Non si rinvengono altri precedenti negli esatti termini[10], avendosi solo in dottrina qualche riferimento circa la conversione del contratto nullo, da contratto di associazione in partecipazione a contratto di lavoro subordinato a tempo indeterminato[11].

 

Note

[1] Cfr. Cass. civ., sez. lav., 28 gennaio 2013, n. 1817, in Mass. giur. lav., 2013, 808, con nota di PIZZUTI e in Lavoro e prev. oggi, 2013, 499, con nota di FERRARO.

[2] Cfr. Cass. civ., sez. lav., 11 giugno 2013, n. 14644, in Giur. comm., 2014, II, 985, con nota di PAGANI, secondo cui l’elemento differenziale rispetto al contratto di lavoro subordinato con retribuzione collegata agli utili d’impresa va individuato con riguardo all’autenticità del rapporto di associazione, che ha come elemento essenziale la partecipazione dell’associato al rischio di impresa.

[3] Cfr. Cass. civ., sez. lav., 27 gennaio 2011, n. 1954, in Argomenti dir. lav., 2011, 391, con nota di MISCIONE

[4] art. 1.28, l. 28 giugno 2012, n. 92.

[5] Cfr. Cass. civ., sez. lav., 18-04-2007, n. 9264, in Foro it., 2007, I, 2726, con nota di V. FERRARI, in Mass. giur. lav., 2007, 777, con nota di BOGHETICH, in Riv. giur. lav., 2007, II, 616, con nota di RICCARDI e in Argomenti dir. lav., 2007, 1437, n. GARATTONI.

[6] In senso conforme, v. Cass. 7 ottobre 2004, n. 20002, Foro it., 2005, I, 2429, con nota di richiami.

[7] Per i profili civilistici di alea e rischio contrattuale, cfr. V. FERRARI, Rischio contrattuale e alea nella qualificazione non giuslavoristica delle prestazioni di lavoro, in Foro it., 2007, I, 2726.

[8] cfr. Cass. 24 febbraio 2001, n. 2693, Foro it., Rep. 2001, voce Lavoro (rapporto), n. 733; 12 gennaio 2000, n. 290, id., Rep. 2000, voce cit., n. 815; 10 agosto 1999, n. 8578, ibid., n. 819; 23 gennaio 1999, n. 655, id., Rep. 1999, voce cit., n. 889; 6 novembre 1998, n. 11222, ibid., n. 890. Nella giurisprudenza di merito, v. Pret. Firenze 31 maggio 1995, id., Rep. 1998, voce Associazione in partecipazione, n. 2; Pret.
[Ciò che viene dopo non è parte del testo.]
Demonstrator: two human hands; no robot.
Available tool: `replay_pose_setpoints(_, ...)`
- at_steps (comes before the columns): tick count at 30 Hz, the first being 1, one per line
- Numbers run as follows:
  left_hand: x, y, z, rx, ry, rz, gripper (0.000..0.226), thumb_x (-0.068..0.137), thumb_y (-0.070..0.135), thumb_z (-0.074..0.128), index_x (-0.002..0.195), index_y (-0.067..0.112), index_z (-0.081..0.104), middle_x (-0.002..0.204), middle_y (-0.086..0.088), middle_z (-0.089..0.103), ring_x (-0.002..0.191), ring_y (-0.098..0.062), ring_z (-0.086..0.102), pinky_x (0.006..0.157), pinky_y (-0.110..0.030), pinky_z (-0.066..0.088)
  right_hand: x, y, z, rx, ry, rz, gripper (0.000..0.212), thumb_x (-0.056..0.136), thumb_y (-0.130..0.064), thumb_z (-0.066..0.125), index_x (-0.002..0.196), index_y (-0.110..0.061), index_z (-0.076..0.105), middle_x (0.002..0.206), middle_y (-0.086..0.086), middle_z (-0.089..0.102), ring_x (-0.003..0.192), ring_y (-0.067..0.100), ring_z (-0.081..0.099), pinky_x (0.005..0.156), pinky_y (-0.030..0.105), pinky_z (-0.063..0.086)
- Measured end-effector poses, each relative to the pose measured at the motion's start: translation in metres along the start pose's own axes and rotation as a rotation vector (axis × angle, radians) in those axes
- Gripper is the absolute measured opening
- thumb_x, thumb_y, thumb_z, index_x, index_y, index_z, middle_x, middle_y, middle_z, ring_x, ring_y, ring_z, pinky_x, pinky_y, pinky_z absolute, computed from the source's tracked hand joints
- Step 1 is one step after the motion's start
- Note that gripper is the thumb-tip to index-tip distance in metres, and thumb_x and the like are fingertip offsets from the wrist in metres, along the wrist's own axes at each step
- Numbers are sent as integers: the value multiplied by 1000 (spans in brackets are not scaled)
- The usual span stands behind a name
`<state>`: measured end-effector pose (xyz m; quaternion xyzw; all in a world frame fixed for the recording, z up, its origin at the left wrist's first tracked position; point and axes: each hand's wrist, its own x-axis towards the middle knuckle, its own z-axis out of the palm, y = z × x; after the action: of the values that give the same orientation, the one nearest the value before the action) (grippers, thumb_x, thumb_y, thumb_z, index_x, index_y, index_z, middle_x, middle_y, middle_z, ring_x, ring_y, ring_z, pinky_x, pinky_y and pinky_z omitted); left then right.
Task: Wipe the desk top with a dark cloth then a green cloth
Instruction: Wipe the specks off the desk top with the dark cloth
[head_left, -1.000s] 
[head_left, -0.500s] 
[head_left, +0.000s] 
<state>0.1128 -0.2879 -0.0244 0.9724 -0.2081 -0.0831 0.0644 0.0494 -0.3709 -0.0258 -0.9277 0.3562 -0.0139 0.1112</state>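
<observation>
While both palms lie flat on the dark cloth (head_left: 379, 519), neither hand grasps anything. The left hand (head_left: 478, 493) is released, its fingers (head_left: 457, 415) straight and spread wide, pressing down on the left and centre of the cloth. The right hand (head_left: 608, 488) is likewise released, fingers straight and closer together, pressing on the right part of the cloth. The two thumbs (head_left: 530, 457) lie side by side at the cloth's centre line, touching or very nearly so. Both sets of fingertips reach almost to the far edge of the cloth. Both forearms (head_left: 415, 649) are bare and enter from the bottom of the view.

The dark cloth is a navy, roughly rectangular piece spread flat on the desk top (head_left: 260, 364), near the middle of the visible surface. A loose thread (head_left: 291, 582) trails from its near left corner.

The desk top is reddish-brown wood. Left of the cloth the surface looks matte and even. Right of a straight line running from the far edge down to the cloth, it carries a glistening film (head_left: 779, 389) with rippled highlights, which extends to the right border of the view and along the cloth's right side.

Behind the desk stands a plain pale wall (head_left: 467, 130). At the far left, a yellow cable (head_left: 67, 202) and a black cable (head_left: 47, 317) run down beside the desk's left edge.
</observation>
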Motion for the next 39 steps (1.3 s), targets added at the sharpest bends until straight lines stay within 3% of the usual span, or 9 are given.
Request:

Ascoli Piceno 29 settembre 1997, ibid., voce Lavoro (rapporto), n. 805; Pret. Arezzo 17 febbraio 1997, ibid., n. 806.

[9] Pret. Macerata 18 novembre 1994, in Foro it., 1995, I, 3054.

[10]  Anche precedentemente, in tema di associazione in partecipazione, la giurisprudenza ha espresso altro orientamento: cfr. Cass. 26 luglio 1994, n. 6951, Foro it., Rep. 1994, voce cit., n. 3; 15 aprile 1993, n. 4473, id., Rep. 1993, voce cit., n. 6; App. Milano 27 aprile 1993, ibid., n. 7, e Società, 1993, 1226, con nota di A. CAIAFA, Cessazione del rapporto e diritto dell’associato al rendiconto; Trib. Milano 21 luglio 1988, Foro it., 1990, I, 2078.

[11] G. FONTANA, La conversione legale nei rapporti di lavoro atipico, in Riv. it. dir. lav., 1993, I, 355 ss.